### TASK INSTRUCTIONS
Lines from the start of the data through the line containing "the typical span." must be given again exactly. Leave the others out.

### DATASET CONTENT
———

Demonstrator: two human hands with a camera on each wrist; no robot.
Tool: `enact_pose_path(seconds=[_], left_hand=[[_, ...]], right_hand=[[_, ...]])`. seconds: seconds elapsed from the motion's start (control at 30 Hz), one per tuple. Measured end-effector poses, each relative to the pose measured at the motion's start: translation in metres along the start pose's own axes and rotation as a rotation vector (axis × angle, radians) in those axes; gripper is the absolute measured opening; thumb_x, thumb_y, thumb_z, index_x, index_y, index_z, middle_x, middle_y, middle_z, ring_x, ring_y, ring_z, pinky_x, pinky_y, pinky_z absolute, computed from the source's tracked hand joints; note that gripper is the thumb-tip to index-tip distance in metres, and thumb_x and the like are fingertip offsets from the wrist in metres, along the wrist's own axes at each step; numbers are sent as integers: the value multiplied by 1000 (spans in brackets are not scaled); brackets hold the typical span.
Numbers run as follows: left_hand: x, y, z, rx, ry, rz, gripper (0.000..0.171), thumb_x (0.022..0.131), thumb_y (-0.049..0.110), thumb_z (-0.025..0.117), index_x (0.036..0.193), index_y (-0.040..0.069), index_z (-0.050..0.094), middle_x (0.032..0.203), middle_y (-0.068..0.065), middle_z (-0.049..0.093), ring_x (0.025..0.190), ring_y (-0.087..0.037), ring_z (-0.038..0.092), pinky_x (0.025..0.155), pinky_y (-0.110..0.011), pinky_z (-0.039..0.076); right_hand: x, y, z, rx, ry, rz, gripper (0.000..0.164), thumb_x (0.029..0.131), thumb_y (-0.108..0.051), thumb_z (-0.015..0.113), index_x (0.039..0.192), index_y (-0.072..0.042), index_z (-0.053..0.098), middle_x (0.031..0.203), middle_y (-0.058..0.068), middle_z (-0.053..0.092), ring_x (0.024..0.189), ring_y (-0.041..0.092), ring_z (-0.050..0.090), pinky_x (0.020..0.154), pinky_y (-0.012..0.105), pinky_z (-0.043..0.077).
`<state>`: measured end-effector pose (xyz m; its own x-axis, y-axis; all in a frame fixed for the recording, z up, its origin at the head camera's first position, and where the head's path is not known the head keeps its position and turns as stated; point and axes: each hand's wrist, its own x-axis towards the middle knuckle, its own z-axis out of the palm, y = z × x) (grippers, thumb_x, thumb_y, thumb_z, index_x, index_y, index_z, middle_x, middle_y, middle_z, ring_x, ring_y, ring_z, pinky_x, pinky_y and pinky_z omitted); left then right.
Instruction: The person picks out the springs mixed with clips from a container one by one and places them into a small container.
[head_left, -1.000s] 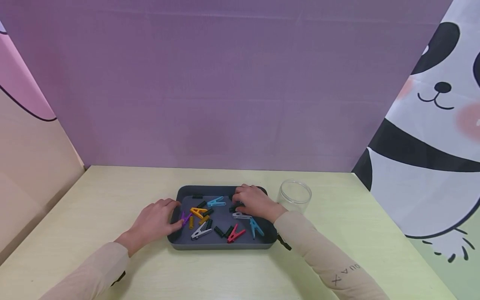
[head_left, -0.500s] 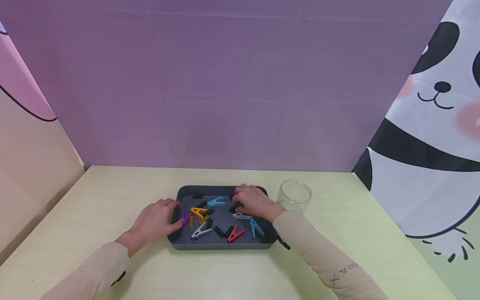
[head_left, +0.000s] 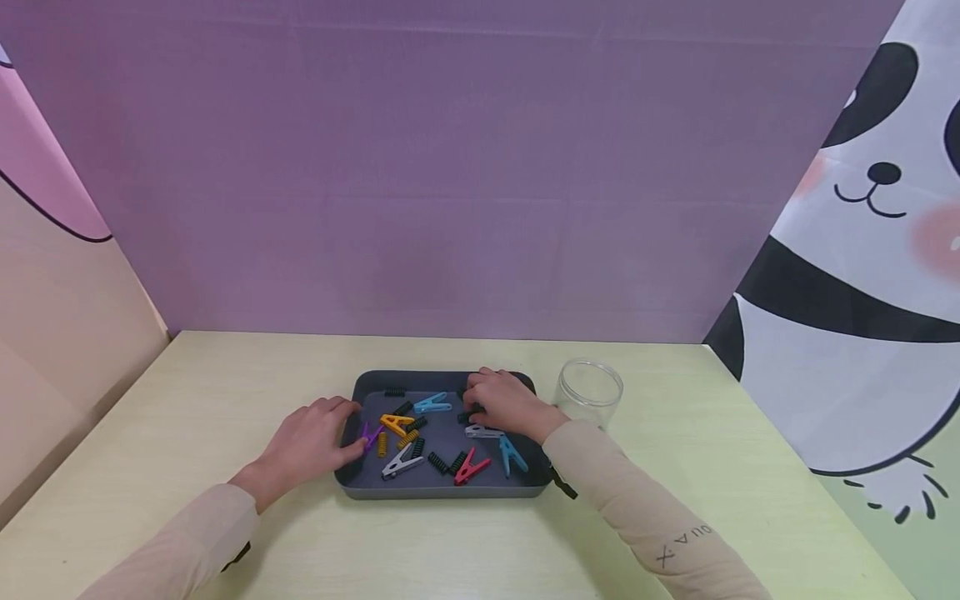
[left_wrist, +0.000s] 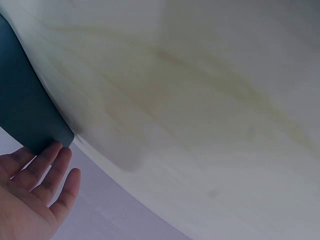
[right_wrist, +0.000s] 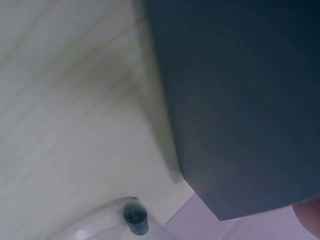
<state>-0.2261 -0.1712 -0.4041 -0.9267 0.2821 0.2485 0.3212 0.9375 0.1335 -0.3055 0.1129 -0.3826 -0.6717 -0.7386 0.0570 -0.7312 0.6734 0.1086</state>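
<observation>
A dark grey tray (head_left: 442, 492) holds several small clothes pegs and coil springs. My left hand (head_left: 311, 442) rests at the tray's left rim, fingers extended; its thumb tip lies beside a purple peg (head_left: 372, 435). In the left wrist view, its fingers (left_wrist: 60, 165) reach the tray's outer wall. My right hand (head_left: 510, 404) reaches into the right part of the tray, fingers bent down. A black spring (head_left: 468, 416) lies right at its thumb, and a grey peg (head_left: 483, 432) is just below. Its fingertips are hidden, so I cannot tell whether they pinch anything.
A clear jar (head_left: 590, 387) stands right of the tray, partly behind the right forearm; in the right wrist view a dark spring (right_wrist: 135, 218) shows in it. Yellow (head_left: 397, 423), red (head_left: 471, 467) and blue (head_left: 513, 457) pegs lie in the tray. A purple backdrop (head_left: 450, 183) rises behind the table.
My right hand and forearm have shifted very slightly left. The left hand, the tray and the jar look unchanged.
</observation>
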Motion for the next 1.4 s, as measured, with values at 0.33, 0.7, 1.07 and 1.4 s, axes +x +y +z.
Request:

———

### FINAL ANSWER
Demonstrator: two human hands with a camera on each wrist; no robot.
Tool: `enact_pose_path(seconds=[_], left_hand=[[_, ...]], right_hand=[[_, ...]])`. seconds: seconds elapsed from the motion's start (control at 30 Hz), one per tuple. Measured end-effector poses, each relative to the pose measured at the motion's start: translation in metres along the start pose's own axes and rotation as a rotation vector (axis × angle, radians) in those axes; gripper is the absolute measured opening; thumb_x, thumb_y, thumb_z, index_x, index_y, index_z, middle_x, middle_y, middle_z, ring_x, ring_y, ring_z, pinky_x, pinky_y, pinky_z absolute, computed from the source's tracked hand joints; note that gripper is the thumb-tip to index-tip distance in metres, and thumb_x and the like are fingertip offsets from the wrist in metres, along the wrist's own axes at each step; numbers are sent as integers: the value multiplied by 1000 (spans in brackets are not scaled); brackets hold the typical span.

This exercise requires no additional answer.